Stormont: meeting to seal programme for government is postponed
Ministers were due to discuss signing off on the long-delayed document
A scheduled meeting today (Wednesday) to sign off on a final version of Stormont's programme for government, has been called off.
The long-delayed meeting was postponed late last night.
A press conference involving Sinn Fein First Minister Michelle O'Neill and DUP deputy First Minister Emma Little-Pengelly was planned at Stormont Castle after the meeting for a public announcement on the programme for government.
However, those plans have now been shelved, with the media informed of the postponement early this morning
Downtown Radio & Cool FM understands that there is a "small amount of work" to be completed and that the meeting could go ahead tomorrow.
The draft programme for government - an 88-page document titled Our Plan: Doing What Matters Most - was published last September ahead of an eight-week public consultation exercise.
A final version was due to be agreed before the first anniversary of the return of devolution at start of February, but that timeline was not met.
At the time, Ms O'Neill blamed the delay on the Executive's need to respond to Storm Eowyn.
However, five weeks on, there is now fresh uncertainty over when the blueprint will eventually be agreed and made public.
The draft programme for government was framed by three key missions - people, planet and prosperity - with an underpinning cross-cutting commitment to peace.
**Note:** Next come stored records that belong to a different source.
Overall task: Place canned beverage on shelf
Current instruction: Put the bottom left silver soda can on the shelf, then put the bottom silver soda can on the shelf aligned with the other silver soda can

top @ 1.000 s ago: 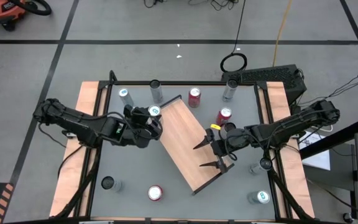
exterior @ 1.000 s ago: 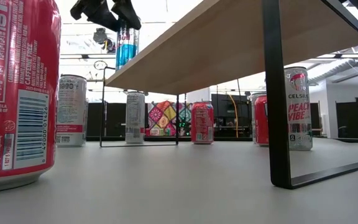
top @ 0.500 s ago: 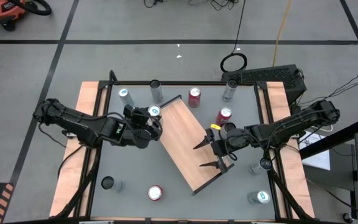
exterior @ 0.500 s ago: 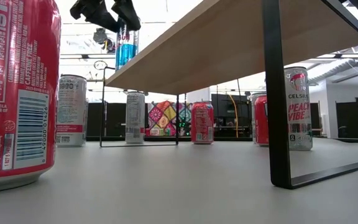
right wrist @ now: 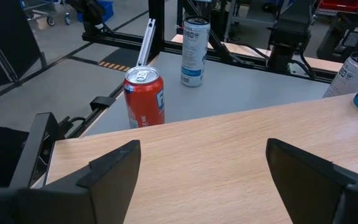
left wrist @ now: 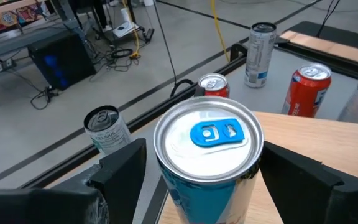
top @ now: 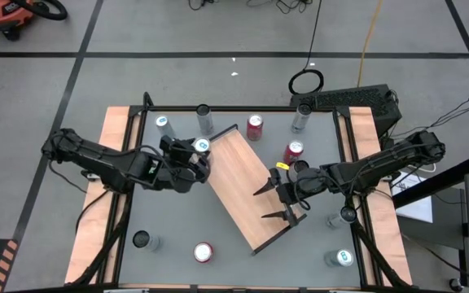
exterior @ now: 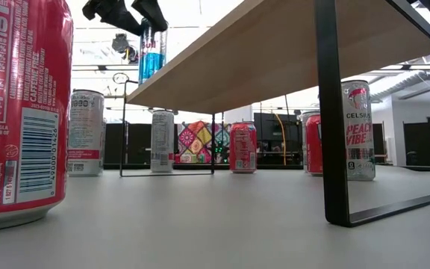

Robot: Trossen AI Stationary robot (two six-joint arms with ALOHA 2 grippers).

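Observation:
The shelf is a light wooden board on a black frame, lying aslant mid-table. My left gripper is at its far left corner, shut on a blue-and-silver can with a blue tab. The can also shows in the low view. My right gripper is open and empty over the shelf's right long edge, with the board below its fingers. My left gripper pinches the can's side wall just below the top rim, one finger on each side. The fingers come level from the table's left. The can stands upright at the board's corner; whether its base touches the board I cannot tell.
Several cans stand around the shelf. There are silver ones and red ones at the far side. More stand at the near edge. Pale wood strips line both table sides.
My left gripper has risen slightly with the blue can, which stays upright at the shelf's corner.

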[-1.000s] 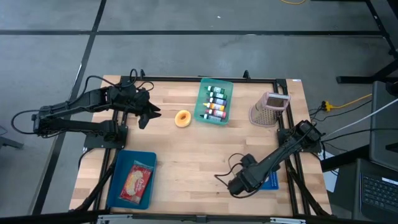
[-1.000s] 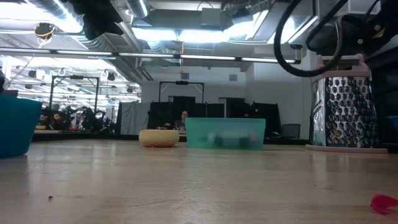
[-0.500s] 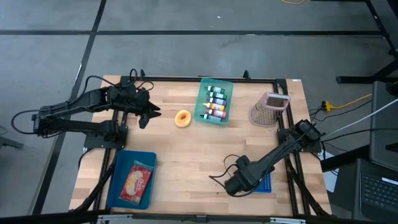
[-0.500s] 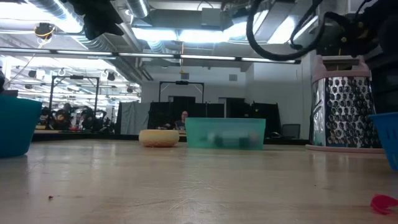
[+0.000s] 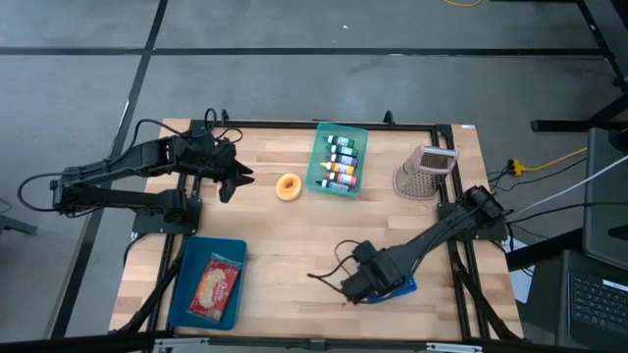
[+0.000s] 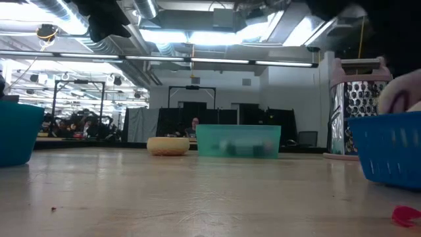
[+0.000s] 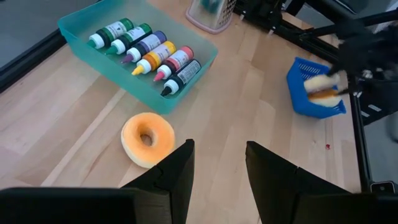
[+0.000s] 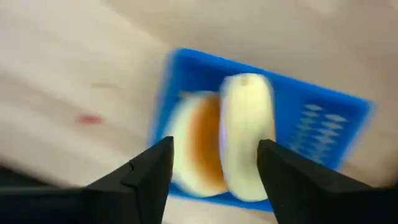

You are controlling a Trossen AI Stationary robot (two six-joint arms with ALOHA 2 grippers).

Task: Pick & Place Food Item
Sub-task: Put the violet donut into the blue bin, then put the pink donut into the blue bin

It set out nine policy areas that Executive ministers have agreed to prioritise in the two years remaining in this Assembly mandate.
They are: growing a globally competitive and sustainable economy; delivering affordable childcare; cutting health waiting times; ending violence against women and girls; providing better support for children and young people with special educational needs (SEN); providing more social, affordable and sustainable housing; making communities safer; protecting Lough Neagh and the environment; and reforming and transforming public services.
When the draft document was published, critics claimed it lacked tangible targets to measure progress in achieving its objectives.